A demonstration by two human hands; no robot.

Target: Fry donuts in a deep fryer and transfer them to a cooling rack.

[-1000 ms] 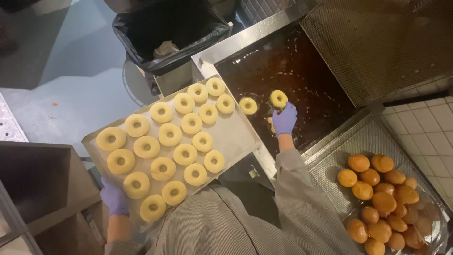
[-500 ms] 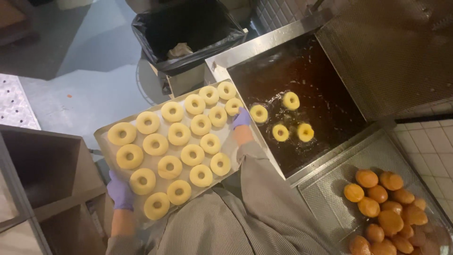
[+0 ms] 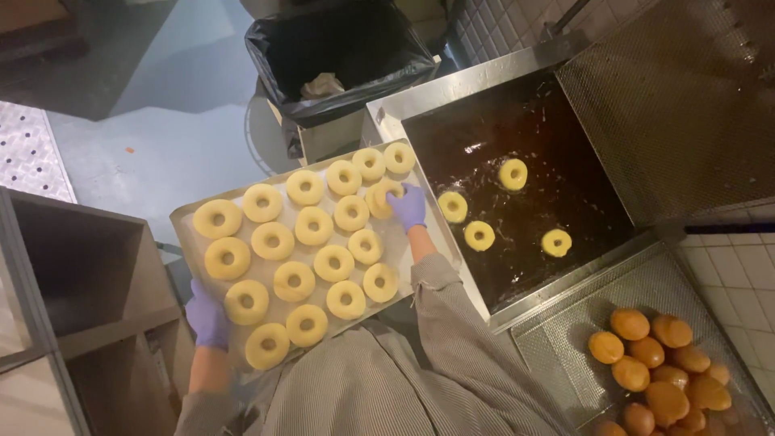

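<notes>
In the head view, the left hand (image 3: 207, 316), in a purple glove, grips the lower left edge of the tray (image 3: 187, 234) with fingers curled around it, holding the rows of raw dough rings at frame centre. The right hand (image 3: 408, 206), also gloved, closes its fingers on one pale dough ring (image 3: 381, 198) at the tray's upper right corner. Just right of it, four rings float in the dark fryer oil (image 3: 557, 173), and fried doughnuts (image 3: 658, 371) lie on the mesh rack at lower right.

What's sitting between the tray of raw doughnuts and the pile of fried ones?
The fryer vat of dark oil, with four raw rings floating, lies between tray and fried doughnuts; head view.
</notes>
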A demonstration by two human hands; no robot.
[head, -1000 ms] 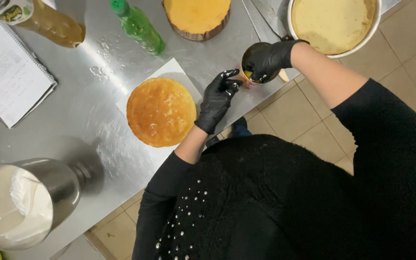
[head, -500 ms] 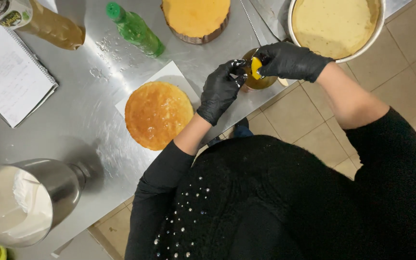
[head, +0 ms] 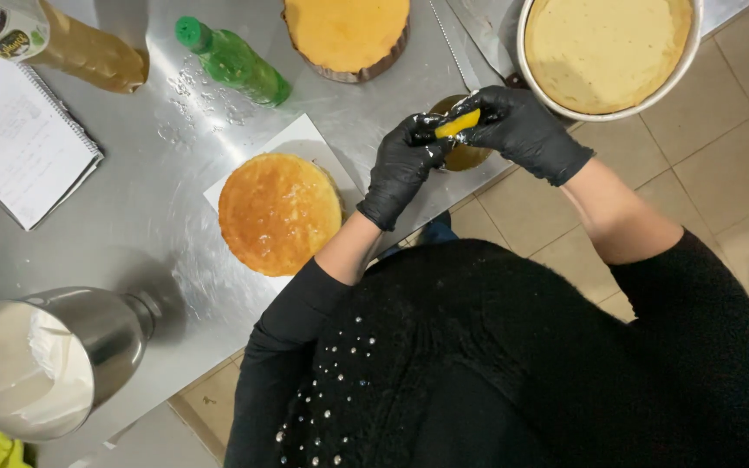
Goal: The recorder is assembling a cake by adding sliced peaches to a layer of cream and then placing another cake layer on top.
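Note:
Both my hands wear black gloves smeared with white cream. My right hand (head: 526, 130) and my left hand (head: 399, 169) meet fingertip to fingertip on a small yellow fruit piece (head: 459, 124). They hold it just above a small dark jar (head: 464, 157) standing at the table's front edge. A round golden sponge layer (head: 277, 212) lies on a white board (head: 303, 139), just left of my left forearm.
On the steel table (head: 158, 225) are a second cake (head: 346, 30), a round pan of pale cake (head: 608, 48), a long knife (head: 455, 43), a green bottle (head: 234, 62), a bottle of brown liquid (head: 84, 54), a notebook (head: 15, 143) and a metal bowl of white cream (head: 36, 364).
My right hand has lifted the yellow piece out of the jar. The left hand's fingertips have closed on it too. The sponge layer has not moved.

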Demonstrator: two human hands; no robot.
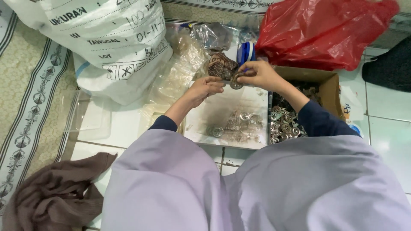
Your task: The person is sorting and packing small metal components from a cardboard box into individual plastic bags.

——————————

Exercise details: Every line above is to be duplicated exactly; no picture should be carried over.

Answer to the exercise:
A demonstration by two human hands; no robot.

Target: Fry donuts in a deep fryer and transfer them to a cooling rack.

[-1000 ms] 
[-500 ms] 
[+0 ms] 

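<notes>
In the head view, the left hand (image 3: 207, 316), in a purple glove, grips the lower left edge of the tray (image 3: 187, 234) with fingers curled around it, holding the rows of raw dough rings at frame centre. The right hand (image 3: 408, 206), also gloved, closes its fingers on one pale dough ring (image 3: 381, 198) at the tray's upper right corner. Just right of it, four rings float in the dark fryer oil (image 3: 557, 173), and fried doughnuts (image 3: 658, 371) lie on the mesh rack at lower right.

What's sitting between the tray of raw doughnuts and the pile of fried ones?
The fryer vat of dark oil, with four raw rings floating, lies between tray and fried doughnuts; head view.
</notes>
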A demonstration by two human hands; no robot.
[head, -1000 ms] 
[head, -500 ms] 
[head, +0 ms] 
Goal: The recorder is assembling a cake by adding sliced peaches to a layer of cream and then placing another cake layer on top.
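Note:
Both my hands wear black gloves smeared with white cream. My right hand (head: 526, 130) and my left hand (head: 399, 169) meet fingertip to fingertip on a small yellow fruit piece (head: 459, 124). They hold it just above a small dark jar (head: 464, 157) standing at the table's front edge. A round golden sponge layer (head: 277, 212) lies on a white board (head: 303, 139), just left of my left forearm.
On the steel table (head: 158, 225) are a second cake (head: 346, 30), a round pan of pale cake (head: 608, 48), a long knife (head: 455, 43), a green bottle (head: 234, 62), a bottle of brown liquid (head: 84, 54), a notebook (head: 15, 143) and a metal bowl of white cream (head: 36, 364).
My right hand has lifted the yellow piece out of the jar. The left hand's fingertips have closed on it too. The sponge layer has not moved.
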
Demonstrator: two human hands; no robot.
Your task: The person is sorting and packing small metal components from a cardboard box into individual plastic bags.

The given output is the complete response.